Vienna and Taipei, 25 June 2017: AOP Orphan Pharmaceuticals AG of Vienna, Austria (AOP Orphan) and Taipei, Taiwan-headquartered PharmaEssentia Corporation (TPEx: 6446) together announced the latest results from three clinical studies on Ropeginterferon alfa-2b for patients with Polycythemia Vera (PV) presented at the 22nd Congress of the European Hematology Association (EHA) in Madrid, Spain.
PV is a cancer of the blood-building cells in the bone marrow resulting in a chronic increase of red blood cells, white blood cells and platelets, and may result in circulatory disorders such as thrombosis and embolism, as well as malignant transformation to myelofibrosis or leukemia. Ropeginterferon alfa-2b is a novel, long-acting, mono-pegylated proline interferon expected to be the first interferon approved for PV worldwide. Ropeginterferon alfa-2b was discovered by PharmaEssentia and is currently under EMA review for marketing authorization in the EU by AOP Orphan. PharmaEssentia also intends to seek US FDA approval for its use in the US.
The following are summaries of these studies.
Abstract EHA-3520: An update from the PEGINVERA study (NCT: 2010-018768-18) on long-term maintenance treatment of up to 6 years (median of 4 years) with Ropeginterferon alfa-2b was provided. Patients were successfully switched from the once every 2 weeks to the more convenient once every 4 weeks’ long-term maintenance dosing schedule after a median of approximately 2 years. All 29 patients could be maintained on this schedule for another 2 years, representing 100% treatment adherence. The high rates of hematological (over 80% of the patients achieved partial or complete hematologic response) and molecular responses (up to 80% of the patients achieved partial or complete molecular response) were maintained after the switch to the 4 weeks’ schedule and remain stable (trial still ongoing). After 4 years on Ropeginterferon alfa-2b, the majority of patients showed a sustained reduction of the mutant JAK2V617F allelic burden to below 10%, demonstrating the disease-modifying capability of Ropeginterferon alfa-2b treatment.
No disease progression was reported.
Abstract EHA-3556: To alleviate the known burden of frequent health care office visits for product administration, home self-administration and patient individual dosing of Ropeginterferon alfa-2b were performed in the PEN-PV study (NCT: 2014-001356-31). Based on investigator assessments, none of the 36 patients exhibited any visible pain or physical discomfort, nor did any patient report pain arising from the use of the pen. The Ropeginterferon alfa-2b pen was well accepted by patients and health care professionals, hematological parameters and spleen size remained stable throughout the study and there were no safety concerns. The pen allows for individual dosing and patient-convenient self-administration at home. It is expected to support adherence to Ropeginterferon alfa-2b in the long-term treatment of PV-patients.

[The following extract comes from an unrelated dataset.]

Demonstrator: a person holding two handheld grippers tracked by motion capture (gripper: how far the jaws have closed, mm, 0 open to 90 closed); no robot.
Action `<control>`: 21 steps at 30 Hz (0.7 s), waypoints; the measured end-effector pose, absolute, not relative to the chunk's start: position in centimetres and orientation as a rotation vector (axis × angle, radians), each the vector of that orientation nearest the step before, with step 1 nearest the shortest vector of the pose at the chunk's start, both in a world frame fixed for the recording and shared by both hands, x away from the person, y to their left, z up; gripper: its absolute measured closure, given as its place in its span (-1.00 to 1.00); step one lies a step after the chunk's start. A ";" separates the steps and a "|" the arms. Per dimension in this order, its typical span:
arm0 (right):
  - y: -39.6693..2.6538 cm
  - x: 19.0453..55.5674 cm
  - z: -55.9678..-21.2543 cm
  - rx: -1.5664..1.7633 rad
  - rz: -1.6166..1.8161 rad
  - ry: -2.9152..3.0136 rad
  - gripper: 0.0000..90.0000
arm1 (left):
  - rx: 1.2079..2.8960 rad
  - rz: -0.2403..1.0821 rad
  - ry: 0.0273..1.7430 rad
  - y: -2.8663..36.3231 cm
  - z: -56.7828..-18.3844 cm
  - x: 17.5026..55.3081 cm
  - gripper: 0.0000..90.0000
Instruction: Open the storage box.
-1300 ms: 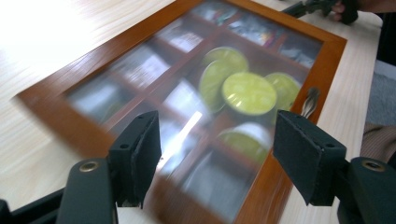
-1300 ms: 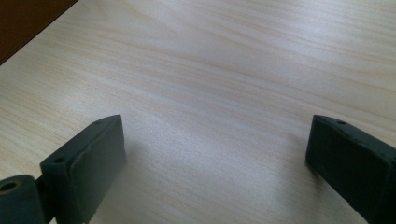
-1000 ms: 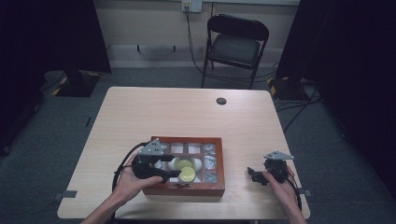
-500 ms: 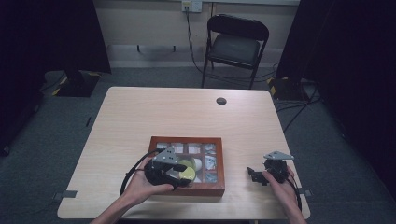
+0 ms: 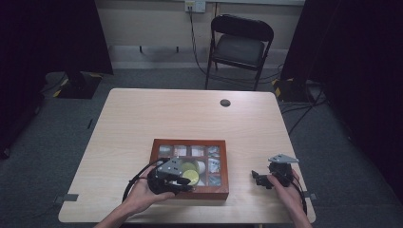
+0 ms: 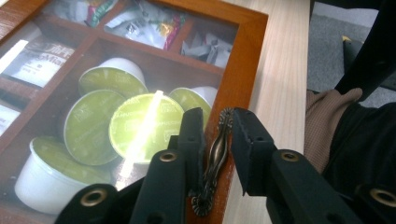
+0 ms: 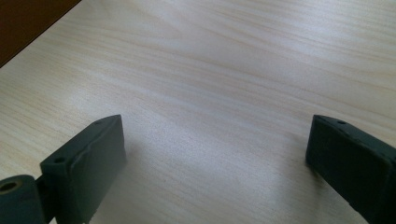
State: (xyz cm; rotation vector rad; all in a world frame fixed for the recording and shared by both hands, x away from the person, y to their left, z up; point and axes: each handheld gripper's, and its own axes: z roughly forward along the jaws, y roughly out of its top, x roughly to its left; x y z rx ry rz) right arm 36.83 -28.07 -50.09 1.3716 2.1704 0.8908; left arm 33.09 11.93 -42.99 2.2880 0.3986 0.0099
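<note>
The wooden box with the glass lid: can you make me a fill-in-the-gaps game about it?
1. The left gripper has its jaws either side of the small ornate ____ handle on the reddish wooden box.
2. The round coffee pods under the glass lid have ____ tops.
3. The right gripper hovers with ____ jaws above the pale wooden table.

Missing words: metal; green; open

Each gripper is built in black, with two blocky ribbed jaws fixed by brass-ringed screw holes. The left gripper (image 5: 183,183) and the right gripper (image 5: 257,178) are each topped by a grey three-cornered plate, and a black cable is trailed from each. The forearms are left bare.
</note>
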 end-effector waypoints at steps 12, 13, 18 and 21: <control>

Abstract EHA-1564: To assess the disease-modifying capability of Ropeginterferon alfa-2b compared to hydroxyurea (HU), the effect of treatment on hematopoietic bone marrow progenitor cells was investigated in 10 patients of the French PROUD-PV study population (NCT01949805). Although at 12 months, both drugs led to a decrease of the mutant JAK2V617F allelic burden in peripheral blood, only Ropeginterferon alfa-2b induced a meaningful decrease of mutated hematopoietic bone marrow progenitor cells (median decrease 64% compared to only 25% under HU). Professor Jean-Jacques Kiladjian from the Saint-Louis Hospital & Paris Diderot University in France, who presented the results on molecular responses of Ropeginterferon alfa-2b on hematopoietic progenitor cells at EHA, stated “Results from this study further support the potential for long-term patient benefits, including progression-free survival with Ropeginterferon alfa-2b and underscore its unique disease modification capabilities.